**Your goal**
Wherever "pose" appears in a line of the listing, report that line.

**Recorded information**
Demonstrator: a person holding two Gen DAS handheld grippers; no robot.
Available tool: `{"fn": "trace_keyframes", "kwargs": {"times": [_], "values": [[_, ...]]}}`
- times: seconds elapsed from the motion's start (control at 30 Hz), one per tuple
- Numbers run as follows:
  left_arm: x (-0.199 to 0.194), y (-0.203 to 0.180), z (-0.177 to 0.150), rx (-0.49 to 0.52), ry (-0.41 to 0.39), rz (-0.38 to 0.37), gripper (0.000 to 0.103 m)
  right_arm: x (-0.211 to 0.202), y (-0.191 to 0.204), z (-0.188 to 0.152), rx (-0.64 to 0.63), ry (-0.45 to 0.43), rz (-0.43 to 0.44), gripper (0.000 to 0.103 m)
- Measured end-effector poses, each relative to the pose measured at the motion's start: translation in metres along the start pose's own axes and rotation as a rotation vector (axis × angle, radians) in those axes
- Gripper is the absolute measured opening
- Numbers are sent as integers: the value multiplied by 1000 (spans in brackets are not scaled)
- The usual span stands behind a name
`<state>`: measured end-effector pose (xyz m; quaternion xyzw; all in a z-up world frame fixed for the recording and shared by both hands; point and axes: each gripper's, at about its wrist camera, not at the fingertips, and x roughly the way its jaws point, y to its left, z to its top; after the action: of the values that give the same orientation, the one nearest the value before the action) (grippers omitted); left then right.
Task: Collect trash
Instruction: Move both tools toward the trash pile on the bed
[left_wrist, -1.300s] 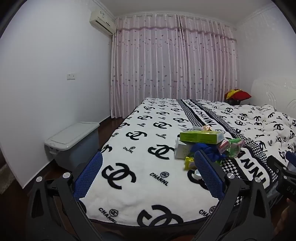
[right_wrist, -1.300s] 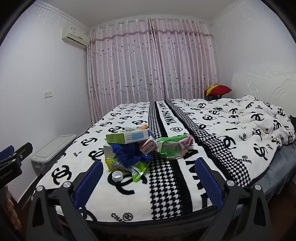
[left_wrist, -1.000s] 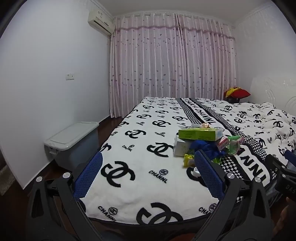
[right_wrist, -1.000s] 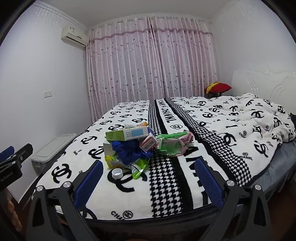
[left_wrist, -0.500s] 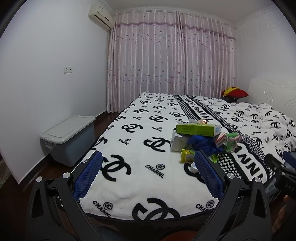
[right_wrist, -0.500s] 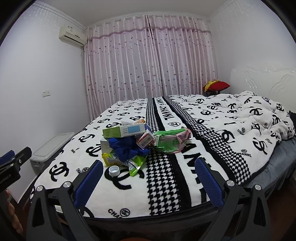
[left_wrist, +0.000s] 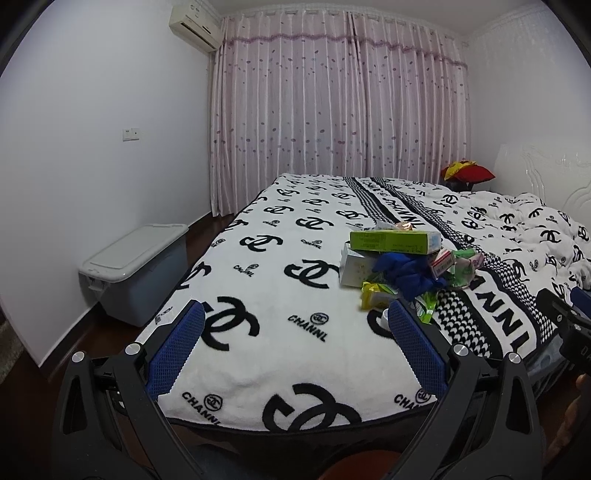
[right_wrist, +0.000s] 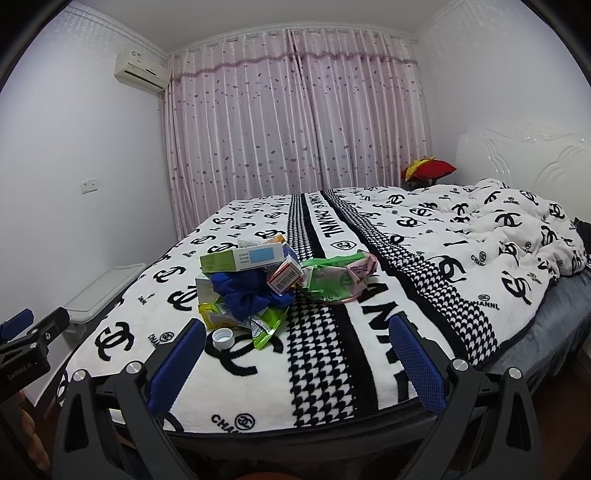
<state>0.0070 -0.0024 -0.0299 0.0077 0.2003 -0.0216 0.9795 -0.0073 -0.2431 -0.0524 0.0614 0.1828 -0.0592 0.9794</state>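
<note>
A heap of trash lies on the bed's near half: a green box (left_wrist: 394, 240) (right_wrist: 242, 259) on top, a crumpled blue bag (left_wrist: 408, 275) (right_wrist: 248, 295), a small red-and-white carton (right_wrist: 285, 279), green-pink wrappers (right_wrist: 334, 280), a yellow packet (left_wrist: 373, 299) and a white bottle cap (right_wrist: 223, 338). My left gripper (left_wrist: 295, 345) is open over the bed's foot, left of the heap. My right gripper (right_wrist: 297, 358) is open, just short of the heap, the cap beside its left finger.
The bed has a white blanket with black logos (left_wrist: 280, 280) (right_wrist: 424, 266), rumpled toward the white headboard (right_wrist: 524, 155). A grey lidded storage bin (left_wrist: 133, 262) stands on the dark floor by the left wall. Pink curtains (left_wrist: 332, 110) close the far wall. A red-yellow cushion (right_wrist: 428, 169) sits far right.
Both grippers have tilted and shifted slightly, so the bed and heap sit a little lower and nearer in the views. Both stay open and nothing has been picked up.
</note>
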Motion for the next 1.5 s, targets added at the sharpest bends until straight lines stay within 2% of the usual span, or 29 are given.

**Result of this task**
- Measured end-effector poses, each relative to the pose measured at the motion's start: translation in metres along the start pose's own axes and rotation as a rotation vector (axis × angle, radians) in those axes
`<state>`: measured end-effector pose (xyz m; quaternion xyzw; all in a z-up world frame fixed for the recording and shared by both hands; point and axes: each gripper's, at about its wrist camera, not at the fingertips, and x roughly the way its jaws point, y to its left, z to its top; after the action: of the values that give the same orientation, the one nearest the value before the action) (grippers omitted); left then right.

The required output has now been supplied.